=== Task brief ===
Ignoring every picture, return the lines of the listing below word for word, from the line that holds "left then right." through the line that holds "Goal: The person".

=== Section Start ===

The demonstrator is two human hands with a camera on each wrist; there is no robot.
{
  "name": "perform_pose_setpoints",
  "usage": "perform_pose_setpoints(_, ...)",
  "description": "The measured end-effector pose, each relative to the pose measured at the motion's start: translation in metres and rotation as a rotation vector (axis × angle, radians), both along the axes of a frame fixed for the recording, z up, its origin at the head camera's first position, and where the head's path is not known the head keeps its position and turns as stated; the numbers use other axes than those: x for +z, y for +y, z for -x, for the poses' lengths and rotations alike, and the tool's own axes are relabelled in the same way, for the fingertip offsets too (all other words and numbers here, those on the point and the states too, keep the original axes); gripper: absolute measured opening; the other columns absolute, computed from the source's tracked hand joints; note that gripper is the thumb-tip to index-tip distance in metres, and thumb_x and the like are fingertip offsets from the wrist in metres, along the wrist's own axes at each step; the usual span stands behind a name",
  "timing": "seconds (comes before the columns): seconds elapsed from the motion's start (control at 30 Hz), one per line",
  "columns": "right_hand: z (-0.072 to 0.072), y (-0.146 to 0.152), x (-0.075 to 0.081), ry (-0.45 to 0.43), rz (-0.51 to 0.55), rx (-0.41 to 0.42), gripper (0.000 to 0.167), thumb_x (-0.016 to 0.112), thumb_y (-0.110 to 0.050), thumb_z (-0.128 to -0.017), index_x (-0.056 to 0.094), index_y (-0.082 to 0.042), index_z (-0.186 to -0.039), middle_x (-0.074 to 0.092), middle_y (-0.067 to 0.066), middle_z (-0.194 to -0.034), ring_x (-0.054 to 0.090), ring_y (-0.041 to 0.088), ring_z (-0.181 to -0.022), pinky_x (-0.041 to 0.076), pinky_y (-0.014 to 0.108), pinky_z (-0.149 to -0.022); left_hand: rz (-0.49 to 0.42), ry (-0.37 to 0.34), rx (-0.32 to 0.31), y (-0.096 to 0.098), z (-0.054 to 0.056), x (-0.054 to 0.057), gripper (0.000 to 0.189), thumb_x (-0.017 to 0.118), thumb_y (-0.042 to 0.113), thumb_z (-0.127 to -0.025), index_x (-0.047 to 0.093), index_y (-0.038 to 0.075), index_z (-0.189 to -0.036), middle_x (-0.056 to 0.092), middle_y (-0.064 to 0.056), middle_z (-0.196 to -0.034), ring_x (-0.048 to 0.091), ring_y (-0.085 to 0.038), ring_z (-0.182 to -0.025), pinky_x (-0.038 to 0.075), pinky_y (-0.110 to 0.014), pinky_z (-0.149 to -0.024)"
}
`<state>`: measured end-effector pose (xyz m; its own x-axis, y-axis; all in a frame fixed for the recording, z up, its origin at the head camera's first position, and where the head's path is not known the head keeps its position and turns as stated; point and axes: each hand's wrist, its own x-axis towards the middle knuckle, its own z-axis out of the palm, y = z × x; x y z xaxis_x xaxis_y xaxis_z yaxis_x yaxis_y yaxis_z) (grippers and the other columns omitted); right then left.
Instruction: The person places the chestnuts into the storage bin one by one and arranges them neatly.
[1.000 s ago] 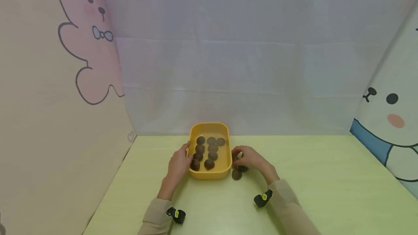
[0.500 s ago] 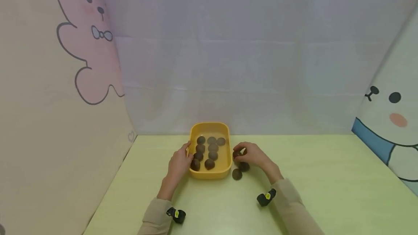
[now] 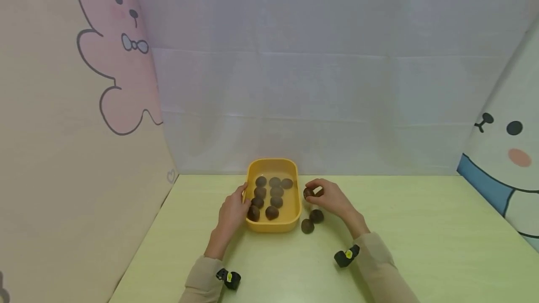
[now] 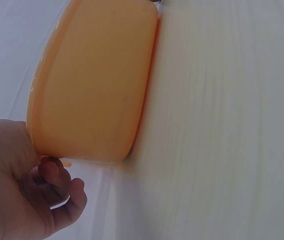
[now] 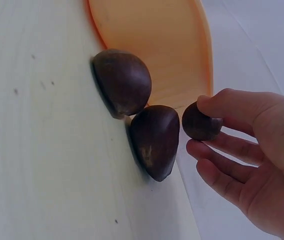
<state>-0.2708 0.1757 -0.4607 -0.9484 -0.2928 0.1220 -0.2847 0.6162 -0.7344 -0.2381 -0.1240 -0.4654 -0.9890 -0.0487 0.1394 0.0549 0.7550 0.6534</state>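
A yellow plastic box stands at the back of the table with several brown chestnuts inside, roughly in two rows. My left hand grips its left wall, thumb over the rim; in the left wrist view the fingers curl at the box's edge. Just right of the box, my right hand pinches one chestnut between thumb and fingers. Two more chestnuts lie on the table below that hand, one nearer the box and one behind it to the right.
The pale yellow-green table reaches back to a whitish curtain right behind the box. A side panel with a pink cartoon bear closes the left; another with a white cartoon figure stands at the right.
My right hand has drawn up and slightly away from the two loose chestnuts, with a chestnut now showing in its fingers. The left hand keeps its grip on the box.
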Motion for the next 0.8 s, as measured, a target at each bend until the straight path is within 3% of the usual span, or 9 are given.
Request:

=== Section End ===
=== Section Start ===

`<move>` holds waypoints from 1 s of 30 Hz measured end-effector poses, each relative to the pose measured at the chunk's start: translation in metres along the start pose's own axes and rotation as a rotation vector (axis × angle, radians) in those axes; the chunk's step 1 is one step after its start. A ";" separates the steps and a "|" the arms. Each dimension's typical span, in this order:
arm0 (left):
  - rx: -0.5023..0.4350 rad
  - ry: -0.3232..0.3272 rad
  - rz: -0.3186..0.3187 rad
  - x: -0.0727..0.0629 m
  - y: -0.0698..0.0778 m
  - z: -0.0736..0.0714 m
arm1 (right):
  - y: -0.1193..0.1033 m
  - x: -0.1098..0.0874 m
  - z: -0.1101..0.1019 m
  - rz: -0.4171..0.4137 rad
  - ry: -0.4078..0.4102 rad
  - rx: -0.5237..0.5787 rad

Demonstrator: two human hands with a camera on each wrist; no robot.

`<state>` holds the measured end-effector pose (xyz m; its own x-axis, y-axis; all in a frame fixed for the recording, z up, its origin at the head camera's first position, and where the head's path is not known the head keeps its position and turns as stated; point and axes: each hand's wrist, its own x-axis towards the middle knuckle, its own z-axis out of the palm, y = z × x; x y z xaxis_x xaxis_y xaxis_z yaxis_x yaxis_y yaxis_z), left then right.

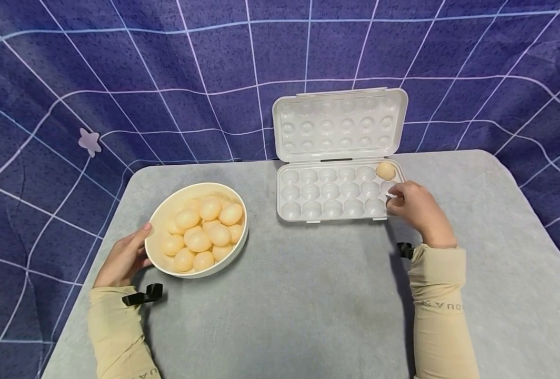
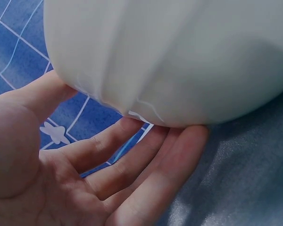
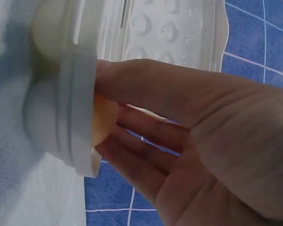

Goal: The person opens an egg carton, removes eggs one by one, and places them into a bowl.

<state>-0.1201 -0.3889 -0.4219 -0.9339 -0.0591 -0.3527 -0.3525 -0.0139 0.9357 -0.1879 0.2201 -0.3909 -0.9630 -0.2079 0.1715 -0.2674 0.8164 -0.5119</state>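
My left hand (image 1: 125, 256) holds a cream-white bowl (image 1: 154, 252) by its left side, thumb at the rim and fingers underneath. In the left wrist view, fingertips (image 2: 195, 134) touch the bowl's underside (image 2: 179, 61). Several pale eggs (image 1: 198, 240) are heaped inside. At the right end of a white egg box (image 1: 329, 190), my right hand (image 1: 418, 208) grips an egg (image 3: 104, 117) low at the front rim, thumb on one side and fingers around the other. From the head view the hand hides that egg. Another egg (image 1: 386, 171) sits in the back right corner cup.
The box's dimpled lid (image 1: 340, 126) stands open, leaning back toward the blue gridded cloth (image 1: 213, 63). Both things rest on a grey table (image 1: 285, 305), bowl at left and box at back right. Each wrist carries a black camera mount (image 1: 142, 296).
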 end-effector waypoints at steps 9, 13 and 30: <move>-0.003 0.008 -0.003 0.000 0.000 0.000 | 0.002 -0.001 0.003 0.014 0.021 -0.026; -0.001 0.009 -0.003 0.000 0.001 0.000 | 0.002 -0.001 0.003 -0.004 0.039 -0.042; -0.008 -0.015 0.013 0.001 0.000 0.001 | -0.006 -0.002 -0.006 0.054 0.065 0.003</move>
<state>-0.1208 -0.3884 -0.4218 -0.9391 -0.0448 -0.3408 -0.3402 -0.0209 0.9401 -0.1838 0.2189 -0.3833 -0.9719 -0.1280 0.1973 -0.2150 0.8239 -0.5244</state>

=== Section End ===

=== Response to this task ===
`<state>` holds the measured end-effector pose (xyz m; its own x-axis, y-axis; all in a frame fixed for the recording, z up, its origin at the head camera's first position, and where the head's path is not known the head keeps its position and turns as stated; point and axes: each hand's wrist, its own x-axis towards the middle knuckle, its own z-axis out of the palm, y = z × x; x y z xaxis_x xaxis_y xaxis_z yaxis_x yaxis_y yaxis_z), left then right.


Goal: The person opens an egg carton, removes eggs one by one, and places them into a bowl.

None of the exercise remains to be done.